== The task ==
Every picture should be left out, but the lines below must be repeated exactly.
-=-=-=-=-
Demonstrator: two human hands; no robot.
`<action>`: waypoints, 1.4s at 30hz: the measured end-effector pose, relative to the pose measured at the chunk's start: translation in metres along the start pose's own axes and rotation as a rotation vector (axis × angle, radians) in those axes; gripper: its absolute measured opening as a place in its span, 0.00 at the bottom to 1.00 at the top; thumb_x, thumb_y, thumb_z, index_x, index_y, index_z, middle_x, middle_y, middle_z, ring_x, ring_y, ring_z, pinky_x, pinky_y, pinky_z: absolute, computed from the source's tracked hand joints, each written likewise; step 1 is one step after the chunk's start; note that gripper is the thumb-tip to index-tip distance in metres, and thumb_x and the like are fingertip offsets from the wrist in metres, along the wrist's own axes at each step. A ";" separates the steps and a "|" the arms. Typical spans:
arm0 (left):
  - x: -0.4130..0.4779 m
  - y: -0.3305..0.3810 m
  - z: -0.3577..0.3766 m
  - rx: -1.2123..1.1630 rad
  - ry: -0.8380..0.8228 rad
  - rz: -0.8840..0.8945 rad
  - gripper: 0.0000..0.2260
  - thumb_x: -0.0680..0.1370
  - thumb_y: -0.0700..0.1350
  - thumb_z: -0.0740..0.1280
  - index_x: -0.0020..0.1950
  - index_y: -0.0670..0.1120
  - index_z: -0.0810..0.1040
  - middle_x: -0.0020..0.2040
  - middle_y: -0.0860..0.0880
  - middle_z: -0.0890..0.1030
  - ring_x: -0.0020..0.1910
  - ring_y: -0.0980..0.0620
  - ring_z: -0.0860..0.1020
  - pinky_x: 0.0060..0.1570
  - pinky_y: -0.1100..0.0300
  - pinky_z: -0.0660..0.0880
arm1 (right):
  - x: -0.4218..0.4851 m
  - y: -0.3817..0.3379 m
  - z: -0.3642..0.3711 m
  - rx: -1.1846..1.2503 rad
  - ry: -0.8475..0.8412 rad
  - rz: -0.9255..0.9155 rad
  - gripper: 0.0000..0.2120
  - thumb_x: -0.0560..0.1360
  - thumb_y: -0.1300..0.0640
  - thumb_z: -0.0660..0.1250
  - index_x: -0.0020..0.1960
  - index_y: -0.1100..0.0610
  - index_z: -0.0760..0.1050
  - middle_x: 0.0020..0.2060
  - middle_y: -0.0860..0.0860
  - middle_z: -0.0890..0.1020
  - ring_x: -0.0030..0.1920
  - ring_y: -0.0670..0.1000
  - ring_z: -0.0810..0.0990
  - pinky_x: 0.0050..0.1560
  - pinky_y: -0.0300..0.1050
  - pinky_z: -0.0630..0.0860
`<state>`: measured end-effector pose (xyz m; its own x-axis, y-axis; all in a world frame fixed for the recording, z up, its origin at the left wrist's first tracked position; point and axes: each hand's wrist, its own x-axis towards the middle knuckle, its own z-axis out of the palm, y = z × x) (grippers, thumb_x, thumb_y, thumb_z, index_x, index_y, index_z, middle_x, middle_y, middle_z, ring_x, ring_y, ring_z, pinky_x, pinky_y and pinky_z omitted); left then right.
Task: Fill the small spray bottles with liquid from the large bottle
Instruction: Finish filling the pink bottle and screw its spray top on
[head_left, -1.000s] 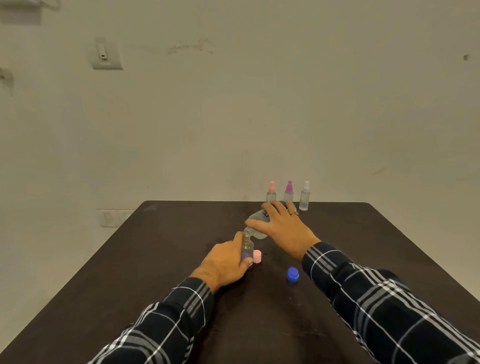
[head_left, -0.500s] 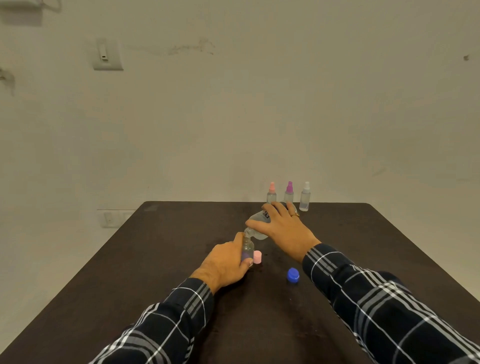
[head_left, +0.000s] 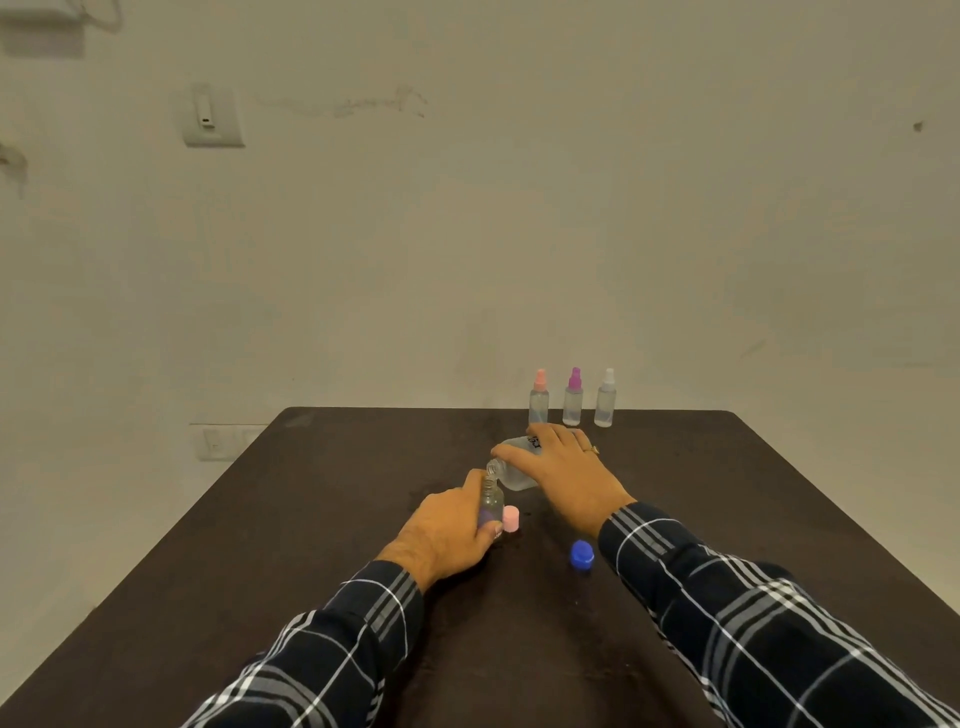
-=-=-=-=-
== Written reply ==
Demonstrator: two human hands; no robot.
`<action>`: waypoints, 1.4s at 30hz: the measured end-effector pose, relative to the pose measured at the chunk's start: translation in metres along the start pose's own axes and rotation as a rotation vector (axis × angle, radians) in those axes; gripper: its absolute measured opening as a place in its span, 0.00 at the bottom to 1.00 at the top; thumb_x, thumb_y, thumb_z, index_x, index_y, index_z, middle_x, middle_y, middle_z, ring_x, ring_y, ring_z, pinky_x, pinky_y, pinky_z: absolute, computed from the source's tracked hand joints, each written likewise; step 1 is one step after the chunk's start; note that gripper is the thumb-tip to index-tip distance in metres, and thumb_x and the like are fingertip offsets from the wrist in metres, along the wrist's own axes at each step. A ";" separates the steps and a "|" the arms. Typical spans:
arm0 (left):
  - x: -0.4130..0.4779 m
  - y: -0.3305..0.3810 m
  - z: -0.3577..0.3766 m
  - rx: -1.2123..1.1630 rad
  - ry: -0.8380..0.8228 rad
  - rz: -0.8840..0.8945 rad
  - gripper: 0.0000..0.2260
  - thumb_x: -0.0680..0.1370
  - thumb_y: -0.0700..0.1350
  - thumb_z: -0.0740..0.1280
  - index_x: -0.0020..0.1950
  - index_y: -0.0670..0.1120
  - index_z: -0.0810..0.1040
  - middle_x: -0.0020..0.2040
  - middle_y: -0.0860..0.0880
  - middle_z: -0.0890..0.1030
  - ring_x: -0.0020..0.1910
  - ring_y: -0.0980..0.0620
  - ring_z: -0.0860..0.1020
  - pinky_x: 0.0060..0.1570
  - pinky_y: -0.1100..0.0300
  - pinky_z: -0.0660..0.0880
arm1 (right):
  - x: -0.4218..0.4851 m
  - y: -0.3817..0.3379 m
  - z: -0.3642..0.3711 m
  - rx: -1.1846..1.2503 rad
  - ry: -0.8475..0.8412 rad
  - rz: -0.9255..0.9155 rad
  - gripper: 0.0000..0.2120
  - thumb_x: -0.0560..0.1360
  - thumb_y: -0.1300..0.0640
  - thumb_z: -0.0660..0.1250
  - index_x: -0.0020..0.1960
  - index_y: -0.1100..0.0610
  - index_z: -0.0760..0.1050
  - middle_x: 0.0020..0.2060
  - middle_y: -0.0860..0.0860
  - middle_z: -0.0890..0.1020
  - ring_x: -0.0030..0.1920
  - ring_y: -0.0670..0.1000
  - ring_z: -0.0810..0.0990
  - pinky_x: 0.0050..0.1560
  - pinky_y: -0.0300..0.1050
  - pinky_z: -0.0630..0.0860
`<state>`: measured end-effector pose (xyz m; its own x-axis, y-axis; all in a world frame fixed for the recording, z up, its origin at the left wrist's first tracked position; point and axes: each hand's wrist, its own x-axis towards the middle knuckle, its own z-axis out of the palm, y = z × x) (grippers, thumb_x, thumb_y, thumb_z, index_x, index_y, index_z, middle_x, middle_y, middle_z, ring_x, ring_y, ring_z, pinky_x, pinky_y and pinky_z omitted); left then right.
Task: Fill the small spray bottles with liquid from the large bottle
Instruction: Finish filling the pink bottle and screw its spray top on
[head_left, -1.000s] 
[head_left, -0.500s] 
[head_left, +0.000s] 

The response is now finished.